Problem to solve:
Transcribe the listing from its top line through the line with "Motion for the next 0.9". Keep it exact, both ends included, and add nothing.

Information given:
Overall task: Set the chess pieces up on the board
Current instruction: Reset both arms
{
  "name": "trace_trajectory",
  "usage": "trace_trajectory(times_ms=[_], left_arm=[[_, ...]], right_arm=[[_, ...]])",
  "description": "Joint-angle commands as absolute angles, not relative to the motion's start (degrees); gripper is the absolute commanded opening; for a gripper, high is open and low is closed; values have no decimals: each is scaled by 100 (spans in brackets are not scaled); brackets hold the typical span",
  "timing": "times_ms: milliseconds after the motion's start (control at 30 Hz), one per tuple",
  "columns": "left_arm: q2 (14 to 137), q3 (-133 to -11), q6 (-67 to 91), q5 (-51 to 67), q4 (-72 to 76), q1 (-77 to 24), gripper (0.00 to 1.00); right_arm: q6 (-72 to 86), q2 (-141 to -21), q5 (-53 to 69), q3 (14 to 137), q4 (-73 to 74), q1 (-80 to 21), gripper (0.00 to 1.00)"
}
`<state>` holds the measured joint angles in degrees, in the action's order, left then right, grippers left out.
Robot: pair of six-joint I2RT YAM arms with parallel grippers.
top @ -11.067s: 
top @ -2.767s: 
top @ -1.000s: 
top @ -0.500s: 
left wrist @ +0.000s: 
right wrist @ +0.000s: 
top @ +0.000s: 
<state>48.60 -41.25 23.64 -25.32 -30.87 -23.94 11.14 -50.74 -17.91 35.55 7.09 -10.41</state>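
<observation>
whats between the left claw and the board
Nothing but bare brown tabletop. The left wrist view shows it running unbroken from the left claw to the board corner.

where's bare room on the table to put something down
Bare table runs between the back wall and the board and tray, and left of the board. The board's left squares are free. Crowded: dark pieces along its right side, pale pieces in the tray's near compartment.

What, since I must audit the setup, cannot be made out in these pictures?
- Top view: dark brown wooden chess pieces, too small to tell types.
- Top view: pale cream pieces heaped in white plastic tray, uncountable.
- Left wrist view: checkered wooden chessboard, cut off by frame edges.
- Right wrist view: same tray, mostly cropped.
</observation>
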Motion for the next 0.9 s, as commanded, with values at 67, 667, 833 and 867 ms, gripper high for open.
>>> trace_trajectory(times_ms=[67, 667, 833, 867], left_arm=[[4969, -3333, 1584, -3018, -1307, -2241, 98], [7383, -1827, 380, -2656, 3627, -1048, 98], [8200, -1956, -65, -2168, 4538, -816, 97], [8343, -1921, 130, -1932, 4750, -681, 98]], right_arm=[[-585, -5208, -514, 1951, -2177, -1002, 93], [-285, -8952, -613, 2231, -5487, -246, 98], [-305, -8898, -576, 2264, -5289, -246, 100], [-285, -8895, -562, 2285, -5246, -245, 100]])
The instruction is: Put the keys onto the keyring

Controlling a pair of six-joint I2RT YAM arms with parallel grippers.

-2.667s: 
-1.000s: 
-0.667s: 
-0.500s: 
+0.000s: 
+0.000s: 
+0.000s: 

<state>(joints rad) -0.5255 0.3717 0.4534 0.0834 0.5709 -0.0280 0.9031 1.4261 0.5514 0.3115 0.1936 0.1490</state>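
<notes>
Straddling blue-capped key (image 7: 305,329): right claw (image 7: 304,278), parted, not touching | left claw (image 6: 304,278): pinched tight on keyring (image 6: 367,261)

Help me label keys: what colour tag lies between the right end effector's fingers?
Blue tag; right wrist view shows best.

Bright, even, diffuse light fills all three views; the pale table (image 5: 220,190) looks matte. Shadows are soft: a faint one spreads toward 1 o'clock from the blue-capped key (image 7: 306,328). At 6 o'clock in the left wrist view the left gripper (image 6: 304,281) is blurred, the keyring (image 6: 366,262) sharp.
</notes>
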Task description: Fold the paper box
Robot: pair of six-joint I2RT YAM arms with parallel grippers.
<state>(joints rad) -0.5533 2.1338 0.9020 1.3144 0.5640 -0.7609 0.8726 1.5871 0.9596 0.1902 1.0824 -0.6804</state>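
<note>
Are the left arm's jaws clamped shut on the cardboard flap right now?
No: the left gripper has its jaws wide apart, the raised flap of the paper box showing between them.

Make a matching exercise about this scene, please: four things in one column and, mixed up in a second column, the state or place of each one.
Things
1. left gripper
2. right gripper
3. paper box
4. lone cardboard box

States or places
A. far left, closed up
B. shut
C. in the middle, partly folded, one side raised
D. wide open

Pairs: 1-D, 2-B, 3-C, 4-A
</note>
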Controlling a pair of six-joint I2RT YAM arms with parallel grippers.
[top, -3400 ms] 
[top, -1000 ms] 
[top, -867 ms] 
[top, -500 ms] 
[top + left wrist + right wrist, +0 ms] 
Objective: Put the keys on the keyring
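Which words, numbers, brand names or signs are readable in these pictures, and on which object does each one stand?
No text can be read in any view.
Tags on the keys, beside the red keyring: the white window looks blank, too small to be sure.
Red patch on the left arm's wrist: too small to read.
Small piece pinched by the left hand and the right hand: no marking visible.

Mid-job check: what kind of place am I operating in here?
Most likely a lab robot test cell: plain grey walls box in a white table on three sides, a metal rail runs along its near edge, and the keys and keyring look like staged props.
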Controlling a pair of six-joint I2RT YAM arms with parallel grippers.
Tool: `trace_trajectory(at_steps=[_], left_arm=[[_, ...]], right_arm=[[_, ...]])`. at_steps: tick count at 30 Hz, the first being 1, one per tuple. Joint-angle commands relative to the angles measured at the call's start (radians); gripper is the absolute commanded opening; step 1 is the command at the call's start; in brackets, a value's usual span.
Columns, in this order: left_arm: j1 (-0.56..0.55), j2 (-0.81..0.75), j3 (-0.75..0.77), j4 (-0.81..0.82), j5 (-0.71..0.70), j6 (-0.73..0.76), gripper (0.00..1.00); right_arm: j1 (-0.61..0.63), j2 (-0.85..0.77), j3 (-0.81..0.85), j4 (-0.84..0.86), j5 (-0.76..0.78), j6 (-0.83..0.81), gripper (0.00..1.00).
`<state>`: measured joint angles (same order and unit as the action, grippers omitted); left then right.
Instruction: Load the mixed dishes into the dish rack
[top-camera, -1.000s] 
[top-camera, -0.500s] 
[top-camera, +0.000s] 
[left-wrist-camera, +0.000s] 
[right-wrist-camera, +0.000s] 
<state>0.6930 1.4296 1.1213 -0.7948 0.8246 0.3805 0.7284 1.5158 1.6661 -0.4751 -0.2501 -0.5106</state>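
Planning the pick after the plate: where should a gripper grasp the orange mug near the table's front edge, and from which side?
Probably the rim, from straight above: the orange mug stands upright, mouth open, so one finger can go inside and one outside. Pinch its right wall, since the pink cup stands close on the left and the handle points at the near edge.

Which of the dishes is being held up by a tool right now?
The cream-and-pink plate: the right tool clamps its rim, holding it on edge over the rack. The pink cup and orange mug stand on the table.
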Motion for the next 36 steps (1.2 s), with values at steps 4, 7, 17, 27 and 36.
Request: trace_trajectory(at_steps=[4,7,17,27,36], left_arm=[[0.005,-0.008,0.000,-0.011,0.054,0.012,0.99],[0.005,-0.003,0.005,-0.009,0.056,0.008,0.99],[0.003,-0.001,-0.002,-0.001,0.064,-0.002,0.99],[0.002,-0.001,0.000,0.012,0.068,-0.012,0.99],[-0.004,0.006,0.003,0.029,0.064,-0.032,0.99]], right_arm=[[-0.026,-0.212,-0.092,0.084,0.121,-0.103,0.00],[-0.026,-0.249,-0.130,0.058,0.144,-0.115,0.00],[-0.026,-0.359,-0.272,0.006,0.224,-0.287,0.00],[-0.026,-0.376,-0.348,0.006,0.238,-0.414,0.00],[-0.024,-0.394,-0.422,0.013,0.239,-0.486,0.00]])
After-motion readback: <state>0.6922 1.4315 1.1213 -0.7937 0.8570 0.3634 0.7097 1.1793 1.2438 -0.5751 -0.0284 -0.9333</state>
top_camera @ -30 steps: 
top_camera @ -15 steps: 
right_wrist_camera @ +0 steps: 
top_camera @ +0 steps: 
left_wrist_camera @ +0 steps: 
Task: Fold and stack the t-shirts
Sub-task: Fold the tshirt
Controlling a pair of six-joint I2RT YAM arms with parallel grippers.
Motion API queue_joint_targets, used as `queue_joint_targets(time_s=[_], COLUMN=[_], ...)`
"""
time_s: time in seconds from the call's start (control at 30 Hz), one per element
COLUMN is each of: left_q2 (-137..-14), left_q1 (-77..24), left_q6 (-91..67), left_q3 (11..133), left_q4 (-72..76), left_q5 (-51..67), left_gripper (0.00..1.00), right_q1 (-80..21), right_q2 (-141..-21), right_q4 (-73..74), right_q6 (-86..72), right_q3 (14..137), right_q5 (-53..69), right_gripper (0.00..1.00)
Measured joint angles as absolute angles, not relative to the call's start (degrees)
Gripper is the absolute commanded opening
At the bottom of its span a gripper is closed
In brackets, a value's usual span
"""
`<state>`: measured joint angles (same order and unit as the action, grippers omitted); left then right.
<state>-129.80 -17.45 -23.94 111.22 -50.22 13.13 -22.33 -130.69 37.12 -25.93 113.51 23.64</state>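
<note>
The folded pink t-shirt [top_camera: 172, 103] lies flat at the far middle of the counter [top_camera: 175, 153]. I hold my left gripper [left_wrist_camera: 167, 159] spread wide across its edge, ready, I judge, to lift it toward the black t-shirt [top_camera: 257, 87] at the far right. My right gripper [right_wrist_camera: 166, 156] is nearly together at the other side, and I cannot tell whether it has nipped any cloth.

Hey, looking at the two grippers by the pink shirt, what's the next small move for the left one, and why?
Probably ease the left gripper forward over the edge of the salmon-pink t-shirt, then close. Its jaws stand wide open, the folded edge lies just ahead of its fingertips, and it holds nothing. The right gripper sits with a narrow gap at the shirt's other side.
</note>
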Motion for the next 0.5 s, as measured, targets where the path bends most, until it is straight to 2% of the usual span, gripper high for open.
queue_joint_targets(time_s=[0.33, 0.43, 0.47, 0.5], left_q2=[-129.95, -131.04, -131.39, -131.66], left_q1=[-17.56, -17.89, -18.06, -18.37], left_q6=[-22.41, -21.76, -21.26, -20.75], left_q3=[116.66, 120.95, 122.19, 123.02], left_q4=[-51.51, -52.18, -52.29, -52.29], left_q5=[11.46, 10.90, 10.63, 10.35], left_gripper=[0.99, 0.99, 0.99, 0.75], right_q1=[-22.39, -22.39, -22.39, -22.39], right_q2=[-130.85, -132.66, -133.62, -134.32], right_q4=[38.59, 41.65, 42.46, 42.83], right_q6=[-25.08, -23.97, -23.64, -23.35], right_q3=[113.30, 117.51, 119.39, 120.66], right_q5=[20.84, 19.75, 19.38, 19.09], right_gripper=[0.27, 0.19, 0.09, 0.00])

Solution for this problem:
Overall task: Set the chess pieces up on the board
Current instruction: Reset both arms
{
  "name": "trace_trajectory",
  "usage": "trace_trajectory(times_ms=[_], left_arm=[[_, ...]], right_arm=[[_, ...]])",
  "description": "Joint-angle commands as absolute angles, not relative to the motion's start (degrees); gripper is the absolute commanded opening; for a gripper, high is open and low is closed; values have no decimals: each is scaled by 100 (spans in brackets are not scaled); brackets hold the typical span",
  "timing": "times_ms: milliseconds after the motion's start (control at 30 Hz), one per tuple",
  "columns": "left_arm: q2 (14 to 137), q3 (-133 to -11), q6 (-67 to 91), q5 (-51 to 67), q4 (-72 to 76), q1 (-77 to 24), gripper (0.00 to 1.00); right_arm: q6 (-72 to 86), q2 (-141 to -21), q5 (-53 to 69), q3 (14 to 137), q4 (-73 to 74), q1 (-80 to 21), gripper (0.00 to 1.00)"
}
`<state>` holds the measured joint angles in degrees, in the action's order, left then right, grippers left out.
Robot: pair of six-joint I2RT YAM arms with parallel grippers.
top @ -11.067s: 
top @ -2.767s: 
top @ -1.000s: 
top @ -0.500s: 
left wrist @ +0.000s: 
right wrist @ +0.000s: 
top @ +0.000s: 
<state>48.60 -41.25 23.64 -25.32 -30.87 -23.94 11.14 -50.74 -17.91 35.55 7.09 -10.41</state>
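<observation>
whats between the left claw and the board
Nothing but bare brown tabletop. The left wrist view shows it running unbroken from the left claw to the board corner.

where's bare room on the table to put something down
Bare table runs between the back wall and the board and tray, and left of the board. The board's left squares are free. Crowded: dark pieces along its right side, pale pieces in the tray's near compartment.

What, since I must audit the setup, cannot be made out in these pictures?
- Top view: dark brown wooden chess pieces, too small to tell types.
- Top view: pale cream pieces heaped in white plastic tray, uncountable.
- Left wrist view: checkered wooden chessboard, cut off by frame edges.
- Right wrist view: same tray, mostly cropped.
</observation>
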Motion for the next 0.9 s, as commanded, with values at 67, 667, 833 and 867 ms, gripper high for open.

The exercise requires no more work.